_Directions:_
Could you transcribe every record below exactly, leaving out the pictures?

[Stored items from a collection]
'''

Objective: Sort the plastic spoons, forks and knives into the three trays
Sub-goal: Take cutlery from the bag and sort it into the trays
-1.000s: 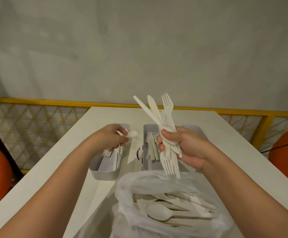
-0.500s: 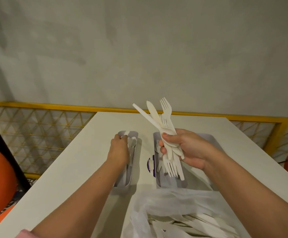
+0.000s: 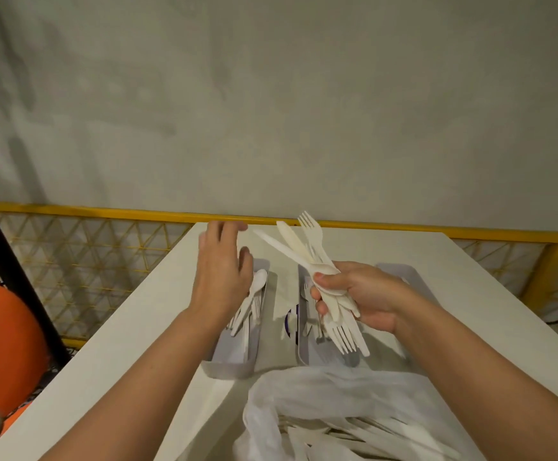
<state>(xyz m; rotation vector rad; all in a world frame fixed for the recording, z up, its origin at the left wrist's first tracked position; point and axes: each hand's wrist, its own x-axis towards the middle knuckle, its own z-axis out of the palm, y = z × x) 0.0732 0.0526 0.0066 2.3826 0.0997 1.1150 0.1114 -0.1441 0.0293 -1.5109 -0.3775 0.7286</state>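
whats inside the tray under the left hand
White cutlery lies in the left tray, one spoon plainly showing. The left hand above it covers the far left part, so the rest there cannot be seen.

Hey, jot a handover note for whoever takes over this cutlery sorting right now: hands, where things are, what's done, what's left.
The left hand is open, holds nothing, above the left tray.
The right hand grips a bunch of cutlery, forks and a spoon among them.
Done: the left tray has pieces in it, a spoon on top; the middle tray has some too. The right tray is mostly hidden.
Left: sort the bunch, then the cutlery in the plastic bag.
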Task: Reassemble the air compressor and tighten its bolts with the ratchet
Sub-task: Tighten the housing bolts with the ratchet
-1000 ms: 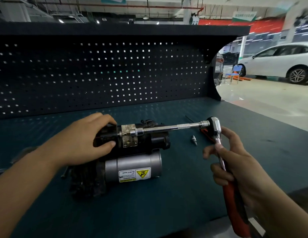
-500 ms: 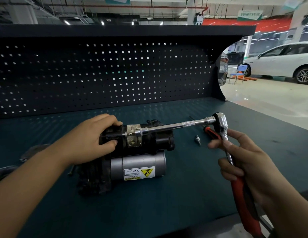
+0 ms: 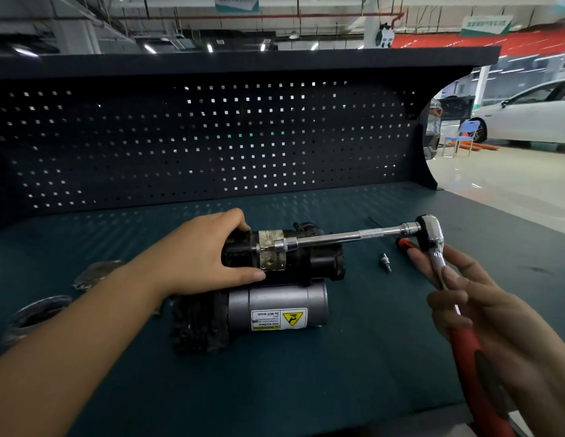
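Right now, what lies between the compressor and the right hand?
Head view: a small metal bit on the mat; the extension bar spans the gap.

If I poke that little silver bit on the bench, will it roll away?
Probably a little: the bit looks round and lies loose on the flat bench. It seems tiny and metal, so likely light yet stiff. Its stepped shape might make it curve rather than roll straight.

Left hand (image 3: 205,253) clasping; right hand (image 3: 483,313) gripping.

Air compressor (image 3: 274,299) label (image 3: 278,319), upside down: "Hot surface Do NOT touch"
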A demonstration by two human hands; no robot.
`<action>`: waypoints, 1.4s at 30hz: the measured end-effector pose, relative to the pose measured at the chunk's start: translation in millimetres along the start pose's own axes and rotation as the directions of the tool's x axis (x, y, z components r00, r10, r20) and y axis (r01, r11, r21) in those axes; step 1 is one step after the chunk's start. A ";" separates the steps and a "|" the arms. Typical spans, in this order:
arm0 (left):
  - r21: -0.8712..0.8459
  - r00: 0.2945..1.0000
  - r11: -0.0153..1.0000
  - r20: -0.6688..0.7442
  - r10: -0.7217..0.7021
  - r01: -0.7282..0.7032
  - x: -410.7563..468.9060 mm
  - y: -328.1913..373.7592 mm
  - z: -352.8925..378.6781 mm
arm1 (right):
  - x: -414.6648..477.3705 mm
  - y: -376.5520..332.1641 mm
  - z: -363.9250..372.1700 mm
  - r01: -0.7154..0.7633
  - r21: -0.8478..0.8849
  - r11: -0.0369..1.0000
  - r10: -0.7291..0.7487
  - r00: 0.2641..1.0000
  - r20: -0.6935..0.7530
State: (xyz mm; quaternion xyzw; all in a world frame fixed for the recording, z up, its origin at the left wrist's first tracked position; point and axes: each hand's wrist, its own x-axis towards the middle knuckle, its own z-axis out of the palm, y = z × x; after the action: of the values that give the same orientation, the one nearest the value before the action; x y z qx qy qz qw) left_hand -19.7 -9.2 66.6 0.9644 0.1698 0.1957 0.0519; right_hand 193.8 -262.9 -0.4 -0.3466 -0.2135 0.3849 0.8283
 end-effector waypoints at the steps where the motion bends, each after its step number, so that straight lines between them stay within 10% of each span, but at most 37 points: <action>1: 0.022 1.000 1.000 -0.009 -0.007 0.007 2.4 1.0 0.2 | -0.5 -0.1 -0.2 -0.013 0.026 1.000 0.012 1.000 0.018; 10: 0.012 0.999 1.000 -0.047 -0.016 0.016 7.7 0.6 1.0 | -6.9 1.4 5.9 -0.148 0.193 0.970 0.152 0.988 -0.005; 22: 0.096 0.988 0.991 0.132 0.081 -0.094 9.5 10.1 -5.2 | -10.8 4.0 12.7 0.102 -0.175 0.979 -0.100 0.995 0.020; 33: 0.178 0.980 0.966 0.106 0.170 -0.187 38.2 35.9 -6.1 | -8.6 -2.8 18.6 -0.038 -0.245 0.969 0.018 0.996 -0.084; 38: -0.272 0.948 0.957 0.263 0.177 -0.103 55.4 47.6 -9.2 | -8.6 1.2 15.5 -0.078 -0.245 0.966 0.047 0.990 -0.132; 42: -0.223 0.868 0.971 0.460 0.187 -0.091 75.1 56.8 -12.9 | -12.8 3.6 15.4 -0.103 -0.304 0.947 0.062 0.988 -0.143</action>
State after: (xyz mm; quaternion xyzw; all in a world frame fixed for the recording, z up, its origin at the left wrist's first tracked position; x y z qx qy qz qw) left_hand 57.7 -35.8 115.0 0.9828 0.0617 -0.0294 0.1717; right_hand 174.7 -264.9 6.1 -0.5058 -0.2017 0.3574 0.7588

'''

_Final answer:_
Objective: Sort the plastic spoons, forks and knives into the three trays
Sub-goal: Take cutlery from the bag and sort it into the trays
-1.000s: 
-0.500s: 
+0.000s: 
<state>(xyz m; rotation vector rad; all in a world frame fixed for the recording, z up, its origin at the left wrist's first tracked position; point and axes: each hand's wrist, its own x-axis towards the middle knuckle, its own z-axis out of the palm, y = z × x) 0.0732 0.0526 0.0066 2.3826 0.0997 1.1150 0.1114 -0.1441 0.0293 -1.5109 -0.3775 0.7286</state>
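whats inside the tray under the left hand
White cutlery lies in the left tray, one spoon plainly showing. The left hand above it covers the far left part, so the rest there cannot be seen.

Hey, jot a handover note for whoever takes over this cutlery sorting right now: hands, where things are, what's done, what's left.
The left hand is open, holds nothing, above the left tray.
The right hand grips a bunch of cutlery, forks and a spoon among them.
Done: the left tray has pieces in it, a spoon on top; the middle tray has some too. The right tray is mostly hidden.
Left: sort the bunch, then the cutlery in the plastic bag.
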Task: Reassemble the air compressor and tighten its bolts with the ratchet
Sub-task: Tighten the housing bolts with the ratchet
-1000 ms: 
-500 ms: 
+0 ms: 
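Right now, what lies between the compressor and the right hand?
Head view: a small metal bit on the mat; the extension bar spans the gap.

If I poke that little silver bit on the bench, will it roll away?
Probably a little: the bit looks round and lies loose on the flat bench. It seems tiny and metal, so likely light yet stiff. Its stepped shape might make it curve rather than roll straight.

Left hand (image 3: 205,253) clasping; right hand (image 3: 483,313) gripping.

Air compressor (image 3: 274,299) label (image 3: 278,319), upside down: "Hot surface Do NOT touch"
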A demonstration by two human hands; no robot.
`<action>`: waypoints, 1.4s at 30hz: the measured end-effector pose, relative to the pose measured at the chunk's start: translation in millimetres along the start pose's own axes and rotation as the directions of the tool's x axis (x, y, z components r00, r10, r20) and y axis (r01, r11, r21) in those axes; step 1 is one step after the chunk's start. A ";" separates the steps and a "|" the arms. Typical spans, in this order:
arm0 (left):
  - r21: -0.8712..0.8459
  - r00: 0.2945..1.0000
  - r11: -0.0153..1.0000
  - r20: -0.6688..0.7442
  - r10: -0.7217..0.7021
  - r01: -0.7282..0.7032
  - x: -410.7563..468.9060 mm
  - y: -328.1913..373.7592 mm
  - z: -352.8925..378.6781 mm
arm1 (right):
  - x: -414.6648..477.3705 mm
  - y: -376.5520..332.1641 mm
  - z: -363.9250..372.1700 mm
  - r01: -0.7154..0.7633
  - r21: -0.8478..0.8849
  - r11: -0.0369..1.0000
  - r10: -0.7291..0.7487
  - r00: 0.2641..1.0000
  - r20: -0.6935..0.7530
State: (xyz mm; quaternion xyzw; all in a world frame fixed for the recording, z up, its origin at the left wrist's first tracked position; point and axes: each hand's wrist, its own x-axis towards the middle knuckle, its own z-axis out of the palm, y = z × x; after the action: of the values that give the same orientation, the one nearest the value before the action; x y z qx qy qz qw) left_hand -19.7 -9.2 66.6 0.9644 0.1698 0.1957 0.0519; right_hand 193.8 -262.9 -0.4 -0.3466 -0.2135 0.3849 0.8283
 end-effector waypoints at the steps where the motion bends, each after its step number, so that straight lines between them stay within 10% of each span, but at most 37 points: <action>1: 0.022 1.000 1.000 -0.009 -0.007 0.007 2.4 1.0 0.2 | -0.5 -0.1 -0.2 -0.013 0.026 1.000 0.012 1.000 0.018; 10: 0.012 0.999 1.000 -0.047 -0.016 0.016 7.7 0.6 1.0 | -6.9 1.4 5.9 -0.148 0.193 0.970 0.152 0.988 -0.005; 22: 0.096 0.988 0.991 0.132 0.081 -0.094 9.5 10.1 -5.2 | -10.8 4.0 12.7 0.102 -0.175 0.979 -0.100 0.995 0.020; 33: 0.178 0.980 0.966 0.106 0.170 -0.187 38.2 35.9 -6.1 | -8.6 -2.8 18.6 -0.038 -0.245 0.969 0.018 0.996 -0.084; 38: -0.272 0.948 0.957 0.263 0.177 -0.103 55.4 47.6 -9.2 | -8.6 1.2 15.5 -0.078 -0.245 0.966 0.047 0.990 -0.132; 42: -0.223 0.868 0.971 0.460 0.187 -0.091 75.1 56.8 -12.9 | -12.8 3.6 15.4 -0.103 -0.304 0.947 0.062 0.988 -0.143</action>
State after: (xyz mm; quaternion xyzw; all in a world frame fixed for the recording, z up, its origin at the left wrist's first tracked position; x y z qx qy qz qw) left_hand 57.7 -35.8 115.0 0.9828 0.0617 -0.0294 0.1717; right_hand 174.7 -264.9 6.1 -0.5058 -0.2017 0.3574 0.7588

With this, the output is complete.